**PROMPT**
Tally the lines of the listing that contain the word "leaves", then give the total and nothing else.

+++ STORED DATA

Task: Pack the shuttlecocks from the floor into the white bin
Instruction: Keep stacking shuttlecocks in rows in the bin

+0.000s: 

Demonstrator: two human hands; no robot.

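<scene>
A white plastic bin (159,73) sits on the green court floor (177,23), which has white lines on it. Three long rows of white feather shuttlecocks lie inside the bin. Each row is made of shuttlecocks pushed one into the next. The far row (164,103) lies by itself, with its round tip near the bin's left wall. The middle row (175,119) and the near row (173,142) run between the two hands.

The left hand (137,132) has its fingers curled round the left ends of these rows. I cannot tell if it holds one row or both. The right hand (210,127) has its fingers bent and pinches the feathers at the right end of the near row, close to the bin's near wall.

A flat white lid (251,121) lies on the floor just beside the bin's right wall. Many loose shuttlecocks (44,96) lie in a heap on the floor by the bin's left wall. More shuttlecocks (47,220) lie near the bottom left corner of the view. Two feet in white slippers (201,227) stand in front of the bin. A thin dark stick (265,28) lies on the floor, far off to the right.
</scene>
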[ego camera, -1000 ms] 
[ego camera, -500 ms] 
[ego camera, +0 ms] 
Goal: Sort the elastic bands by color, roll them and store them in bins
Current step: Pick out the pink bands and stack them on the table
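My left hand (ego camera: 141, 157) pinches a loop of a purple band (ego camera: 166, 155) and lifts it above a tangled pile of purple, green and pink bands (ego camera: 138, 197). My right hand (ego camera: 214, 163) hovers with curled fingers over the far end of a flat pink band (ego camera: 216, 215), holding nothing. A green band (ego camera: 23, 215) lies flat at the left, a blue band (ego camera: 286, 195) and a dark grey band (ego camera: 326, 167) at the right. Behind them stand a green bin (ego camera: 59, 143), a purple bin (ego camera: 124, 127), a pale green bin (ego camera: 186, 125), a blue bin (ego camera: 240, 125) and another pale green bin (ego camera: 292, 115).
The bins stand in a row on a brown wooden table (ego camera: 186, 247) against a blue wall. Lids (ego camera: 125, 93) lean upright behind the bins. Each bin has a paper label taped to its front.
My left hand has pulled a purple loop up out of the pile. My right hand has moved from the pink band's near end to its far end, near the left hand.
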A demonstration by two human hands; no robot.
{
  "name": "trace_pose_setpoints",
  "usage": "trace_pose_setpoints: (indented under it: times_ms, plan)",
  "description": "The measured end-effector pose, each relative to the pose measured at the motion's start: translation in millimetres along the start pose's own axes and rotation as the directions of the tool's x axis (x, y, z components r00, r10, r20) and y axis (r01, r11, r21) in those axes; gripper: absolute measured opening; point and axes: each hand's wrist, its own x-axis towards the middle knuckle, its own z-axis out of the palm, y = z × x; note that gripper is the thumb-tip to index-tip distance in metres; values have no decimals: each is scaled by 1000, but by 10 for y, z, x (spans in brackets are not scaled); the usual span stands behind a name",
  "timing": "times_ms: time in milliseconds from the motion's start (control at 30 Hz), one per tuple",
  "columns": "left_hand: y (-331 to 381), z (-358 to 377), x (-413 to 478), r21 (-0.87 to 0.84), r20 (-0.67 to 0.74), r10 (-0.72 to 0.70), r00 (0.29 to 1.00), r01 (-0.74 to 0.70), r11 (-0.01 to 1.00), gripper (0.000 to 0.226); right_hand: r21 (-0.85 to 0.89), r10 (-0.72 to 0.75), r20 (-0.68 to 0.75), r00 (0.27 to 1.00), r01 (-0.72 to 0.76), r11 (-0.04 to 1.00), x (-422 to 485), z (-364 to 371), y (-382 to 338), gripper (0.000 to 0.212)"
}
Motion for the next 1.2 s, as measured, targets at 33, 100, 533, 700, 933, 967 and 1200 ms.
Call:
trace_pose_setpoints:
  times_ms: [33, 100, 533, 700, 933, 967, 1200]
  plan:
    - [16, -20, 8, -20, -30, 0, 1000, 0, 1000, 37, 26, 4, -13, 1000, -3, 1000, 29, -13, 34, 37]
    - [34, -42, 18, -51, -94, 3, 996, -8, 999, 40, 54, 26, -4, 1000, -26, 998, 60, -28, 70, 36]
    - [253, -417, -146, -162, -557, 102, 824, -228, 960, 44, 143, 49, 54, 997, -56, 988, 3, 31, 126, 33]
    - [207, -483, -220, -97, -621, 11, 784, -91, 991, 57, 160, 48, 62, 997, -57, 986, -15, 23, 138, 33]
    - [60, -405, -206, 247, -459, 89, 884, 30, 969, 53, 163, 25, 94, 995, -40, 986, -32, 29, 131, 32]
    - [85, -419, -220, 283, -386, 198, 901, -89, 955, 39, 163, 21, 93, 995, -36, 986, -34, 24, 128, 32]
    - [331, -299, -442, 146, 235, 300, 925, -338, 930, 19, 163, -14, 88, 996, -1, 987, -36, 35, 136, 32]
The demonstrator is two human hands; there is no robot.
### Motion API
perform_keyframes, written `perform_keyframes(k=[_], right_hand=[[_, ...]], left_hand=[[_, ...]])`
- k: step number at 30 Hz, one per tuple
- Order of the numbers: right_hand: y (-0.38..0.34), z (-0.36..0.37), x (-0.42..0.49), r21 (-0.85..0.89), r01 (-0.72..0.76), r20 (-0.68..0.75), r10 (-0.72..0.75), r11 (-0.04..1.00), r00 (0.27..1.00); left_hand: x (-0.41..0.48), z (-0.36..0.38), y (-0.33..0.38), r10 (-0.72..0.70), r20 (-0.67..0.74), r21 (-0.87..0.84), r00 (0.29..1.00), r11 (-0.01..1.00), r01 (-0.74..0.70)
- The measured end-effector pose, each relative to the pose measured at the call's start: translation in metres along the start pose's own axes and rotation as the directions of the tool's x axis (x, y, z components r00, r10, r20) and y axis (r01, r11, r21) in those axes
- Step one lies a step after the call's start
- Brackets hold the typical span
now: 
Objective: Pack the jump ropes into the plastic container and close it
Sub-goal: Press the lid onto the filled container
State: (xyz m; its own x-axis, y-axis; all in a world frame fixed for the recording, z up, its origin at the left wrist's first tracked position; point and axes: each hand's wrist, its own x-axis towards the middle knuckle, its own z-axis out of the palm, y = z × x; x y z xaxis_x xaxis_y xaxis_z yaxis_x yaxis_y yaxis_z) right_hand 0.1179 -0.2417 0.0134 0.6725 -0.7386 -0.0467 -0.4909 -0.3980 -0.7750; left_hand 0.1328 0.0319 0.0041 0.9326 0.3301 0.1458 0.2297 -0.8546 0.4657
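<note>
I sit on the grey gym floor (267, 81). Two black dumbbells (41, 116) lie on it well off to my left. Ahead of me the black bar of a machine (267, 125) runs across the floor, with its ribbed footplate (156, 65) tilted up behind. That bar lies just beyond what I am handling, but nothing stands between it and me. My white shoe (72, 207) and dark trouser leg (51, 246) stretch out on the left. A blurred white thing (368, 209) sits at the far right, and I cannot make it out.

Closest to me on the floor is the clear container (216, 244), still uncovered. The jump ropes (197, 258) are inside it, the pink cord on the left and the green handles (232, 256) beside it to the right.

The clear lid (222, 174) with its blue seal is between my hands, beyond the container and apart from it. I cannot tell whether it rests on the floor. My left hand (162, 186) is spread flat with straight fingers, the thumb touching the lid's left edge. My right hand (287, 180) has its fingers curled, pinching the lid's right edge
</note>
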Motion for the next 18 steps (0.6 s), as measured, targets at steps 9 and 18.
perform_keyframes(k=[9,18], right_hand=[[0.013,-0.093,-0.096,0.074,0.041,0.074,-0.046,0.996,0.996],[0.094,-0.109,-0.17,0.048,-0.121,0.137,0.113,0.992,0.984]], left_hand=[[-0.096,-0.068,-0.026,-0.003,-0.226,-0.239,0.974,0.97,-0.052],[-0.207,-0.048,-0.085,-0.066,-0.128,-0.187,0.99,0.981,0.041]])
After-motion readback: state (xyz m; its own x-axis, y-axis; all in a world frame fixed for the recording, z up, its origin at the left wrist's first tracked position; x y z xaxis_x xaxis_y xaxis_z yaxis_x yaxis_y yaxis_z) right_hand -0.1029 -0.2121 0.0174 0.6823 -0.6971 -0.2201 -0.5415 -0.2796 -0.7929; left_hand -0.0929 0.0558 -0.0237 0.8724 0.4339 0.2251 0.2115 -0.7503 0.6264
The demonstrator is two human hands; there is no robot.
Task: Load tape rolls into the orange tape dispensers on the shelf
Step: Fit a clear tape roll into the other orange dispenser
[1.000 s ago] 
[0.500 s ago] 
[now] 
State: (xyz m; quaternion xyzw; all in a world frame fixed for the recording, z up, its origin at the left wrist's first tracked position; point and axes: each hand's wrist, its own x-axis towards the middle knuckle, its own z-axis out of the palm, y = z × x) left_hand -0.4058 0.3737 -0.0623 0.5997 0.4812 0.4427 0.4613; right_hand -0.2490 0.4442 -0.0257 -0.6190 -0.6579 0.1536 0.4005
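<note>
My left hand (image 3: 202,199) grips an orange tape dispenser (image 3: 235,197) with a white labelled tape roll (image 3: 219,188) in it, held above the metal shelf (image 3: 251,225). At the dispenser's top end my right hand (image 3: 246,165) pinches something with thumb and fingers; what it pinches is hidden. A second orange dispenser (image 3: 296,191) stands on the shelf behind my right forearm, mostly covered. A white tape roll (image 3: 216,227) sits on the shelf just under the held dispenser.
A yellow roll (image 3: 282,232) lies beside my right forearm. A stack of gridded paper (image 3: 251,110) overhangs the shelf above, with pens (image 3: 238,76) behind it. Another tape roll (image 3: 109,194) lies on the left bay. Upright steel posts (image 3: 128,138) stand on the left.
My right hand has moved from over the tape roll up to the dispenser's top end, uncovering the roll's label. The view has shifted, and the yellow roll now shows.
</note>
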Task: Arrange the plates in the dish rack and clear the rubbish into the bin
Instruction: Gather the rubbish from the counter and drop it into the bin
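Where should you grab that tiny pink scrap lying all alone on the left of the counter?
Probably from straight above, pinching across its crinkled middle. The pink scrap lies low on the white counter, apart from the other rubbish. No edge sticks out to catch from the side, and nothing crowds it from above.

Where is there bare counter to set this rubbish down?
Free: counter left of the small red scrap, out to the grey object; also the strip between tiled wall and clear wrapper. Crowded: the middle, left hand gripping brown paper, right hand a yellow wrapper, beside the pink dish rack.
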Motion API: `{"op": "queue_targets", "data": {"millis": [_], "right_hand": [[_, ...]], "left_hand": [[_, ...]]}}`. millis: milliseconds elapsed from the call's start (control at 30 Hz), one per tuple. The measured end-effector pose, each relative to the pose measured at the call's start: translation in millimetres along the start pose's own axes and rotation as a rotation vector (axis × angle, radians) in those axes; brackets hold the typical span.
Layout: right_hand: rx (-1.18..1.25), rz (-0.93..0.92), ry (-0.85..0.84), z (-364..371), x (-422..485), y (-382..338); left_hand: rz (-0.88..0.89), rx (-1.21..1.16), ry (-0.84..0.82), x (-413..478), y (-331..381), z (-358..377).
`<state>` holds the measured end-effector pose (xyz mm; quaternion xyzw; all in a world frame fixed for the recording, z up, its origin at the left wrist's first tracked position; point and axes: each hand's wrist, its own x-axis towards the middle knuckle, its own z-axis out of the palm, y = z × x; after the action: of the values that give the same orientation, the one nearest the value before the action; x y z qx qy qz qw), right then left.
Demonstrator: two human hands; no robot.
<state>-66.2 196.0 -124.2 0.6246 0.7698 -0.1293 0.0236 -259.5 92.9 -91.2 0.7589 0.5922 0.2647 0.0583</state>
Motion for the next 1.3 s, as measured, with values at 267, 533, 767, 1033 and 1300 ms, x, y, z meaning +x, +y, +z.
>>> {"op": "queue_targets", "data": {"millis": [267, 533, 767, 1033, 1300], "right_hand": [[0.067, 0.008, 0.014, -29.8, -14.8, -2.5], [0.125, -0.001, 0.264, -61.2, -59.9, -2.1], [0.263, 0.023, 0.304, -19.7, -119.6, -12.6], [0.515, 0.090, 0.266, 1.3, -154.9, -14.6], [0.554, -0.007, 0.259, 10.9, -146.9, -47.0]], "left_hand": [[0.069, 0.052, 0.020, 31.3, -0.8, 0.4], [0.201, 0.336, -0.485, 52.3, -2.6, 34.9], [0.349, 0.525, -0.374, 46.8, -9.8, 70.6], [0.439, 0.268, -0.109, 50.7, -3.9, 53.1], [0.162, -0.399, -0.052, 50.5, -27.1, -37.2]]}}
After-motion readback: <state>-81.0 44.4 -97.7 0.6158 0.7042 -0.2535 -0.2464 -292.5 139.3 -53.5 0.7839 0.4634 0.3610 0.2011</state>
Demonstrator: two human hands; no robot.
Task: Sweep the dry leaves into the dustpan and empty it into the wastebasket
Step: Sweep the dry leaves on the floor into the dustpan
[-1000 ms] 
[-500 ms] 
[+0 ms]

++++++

**EXPECTED ANSWER**
2